妖魔の隙を見逃さなかったロバートは胸部に持ってきた両手を重ねると呪言を唱えた。
「万物を破壊する巨人兵よ、妖魔の体を粉砕せよ」
吸血人狼の前に出現したのは全長四m、胴回りが二mを超えた土泥巨人兵だ。
規格外の迫力に妖魔は目を見張った。
全身を赤煉瓦に覆われた巨人兵が臆面もなく妖魔に突進した。力強い脚力のおかげで地面が微動する。
妖魔は身動きがとれない。負傷の影響よりも巨体に相応しくない俊敏な脚力に愕然した。
巨人兵の重い鉄拳が妖魔の左頬を殴打すると、間髪を容れずに右頬、さらに鳩尾に向けて拳を振るった。
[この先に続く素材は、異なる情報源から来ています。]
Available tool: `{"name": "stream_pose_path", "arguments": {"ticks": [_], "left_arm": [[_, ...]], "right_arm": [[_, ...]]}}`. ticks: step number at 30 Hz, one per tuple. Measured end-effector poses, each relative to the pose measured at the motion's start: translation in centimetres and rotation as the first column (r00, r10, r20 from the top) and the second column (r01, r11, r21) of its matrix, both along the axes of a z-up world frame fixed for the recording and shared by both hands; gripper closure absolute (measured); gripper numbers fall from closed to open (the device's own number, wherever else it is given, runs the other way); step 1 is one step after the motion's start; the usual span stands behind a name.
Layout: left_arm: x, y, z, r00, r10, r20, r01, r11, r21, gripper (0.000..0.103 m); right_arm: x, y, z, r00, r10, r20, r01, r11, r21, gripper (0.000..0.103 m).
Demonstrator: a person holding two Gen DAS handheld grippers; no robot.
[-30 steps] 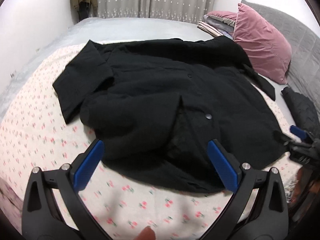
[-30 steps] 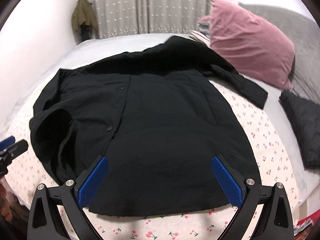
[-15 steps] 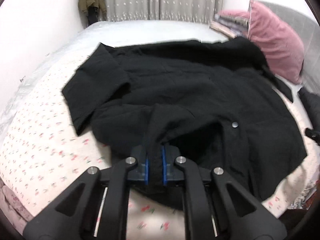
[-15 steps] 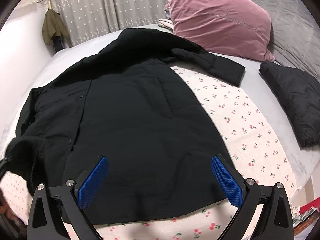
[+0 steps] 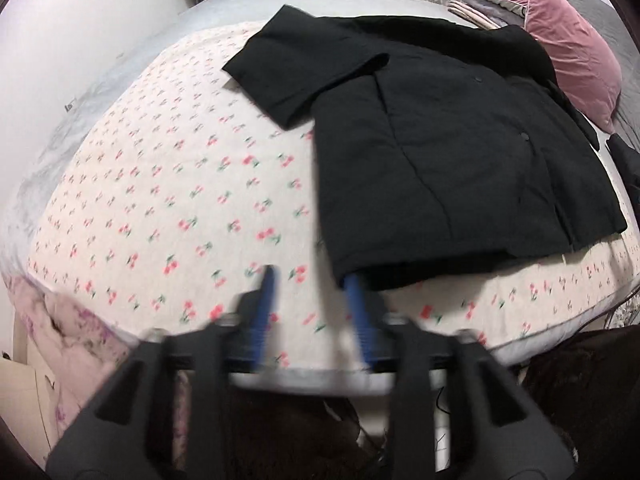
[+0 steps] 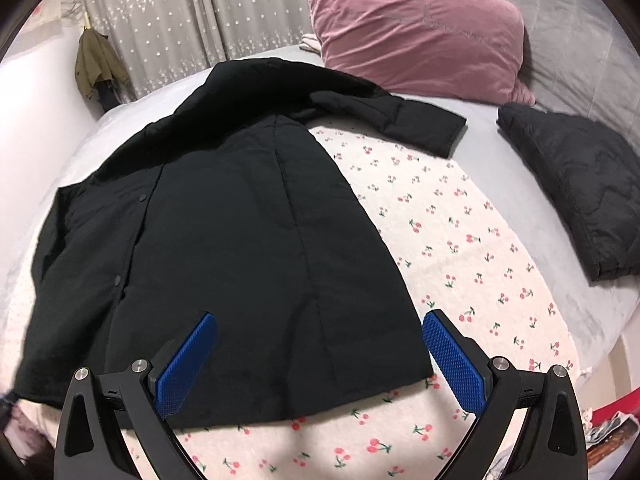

上半身が前のめりになった妖魔に慈悲のない膝蹴りが鳩尾を直撃した。
「グエェェェ!」
吸血人狼が吐血した。
腹部を押さえて苦しむ妖魔にロバートが歩み寄った。
暗赤色の液体を吐く妖魔に向けて、召喚士は無情に告げた。
「休んでいる暇はないゾ。二つ目の大罪は、桜宮沙那を拉致したことダ。彼女を攫うということは俺の親父の魂を攫うことと同じダ」
土泥巨人兵の口から赤茶色の霧雨が降り注いだ。
液体が妖魔の体に付着すると所々で赤茶色に変色していく。
「こっ……、これは?」
「紅霧雨、この霧雨を受けた者の体が土泥に変化する。おまえが犯した最後の大罪は栄えある闇乃翼を卑下したことダ。死んで詫びロ」
「そっ、そんな……」
吸血人狼が狼狽えた。
土泥効果が全身を覆うまで時間の問題だ。
吸血人狼が命乞いをしてきた。
「たっ、助けてくれ。そ、そうだ、俺と一緒に組まないか、バロムと有馬を斃して魔界の隧道を空けようじゃないか!」
「おまえはバロムと組んでいるのではないのカ?」
「お、俺だって好きで奴の右腕になったわけではない。あんたのような実力者を探していたんだ」
「実力者ねェ」
ロバートは微笑んだ。
土泥液が首の付け根に達すると、妖魔が慌て始めた。
「おっ、おい! 何をしているんだ。早く解いてくれ!」
巨人兵が右腕を振りかざす。下僕を一瞥した召喚士は妖魔にこう告げた。
「残念だが、不甲斐ない相棒が俺を待ってくれている。土泥巨人兵よ、仕上げダ」
ロバートは慈悲のない言葉を返した。
巨人兵が土泥人形へと変貌する妖魔を目掛けて巨拳を振り下ろした。
迫り来る巨拳に吸血人狼が絶叫した。
「いやだあぁぁぁ!」
鉄拳が胸部を穿った。妖魔は身も凍えるような断末魔と上げると、体が木っ端微塵に砕け散った。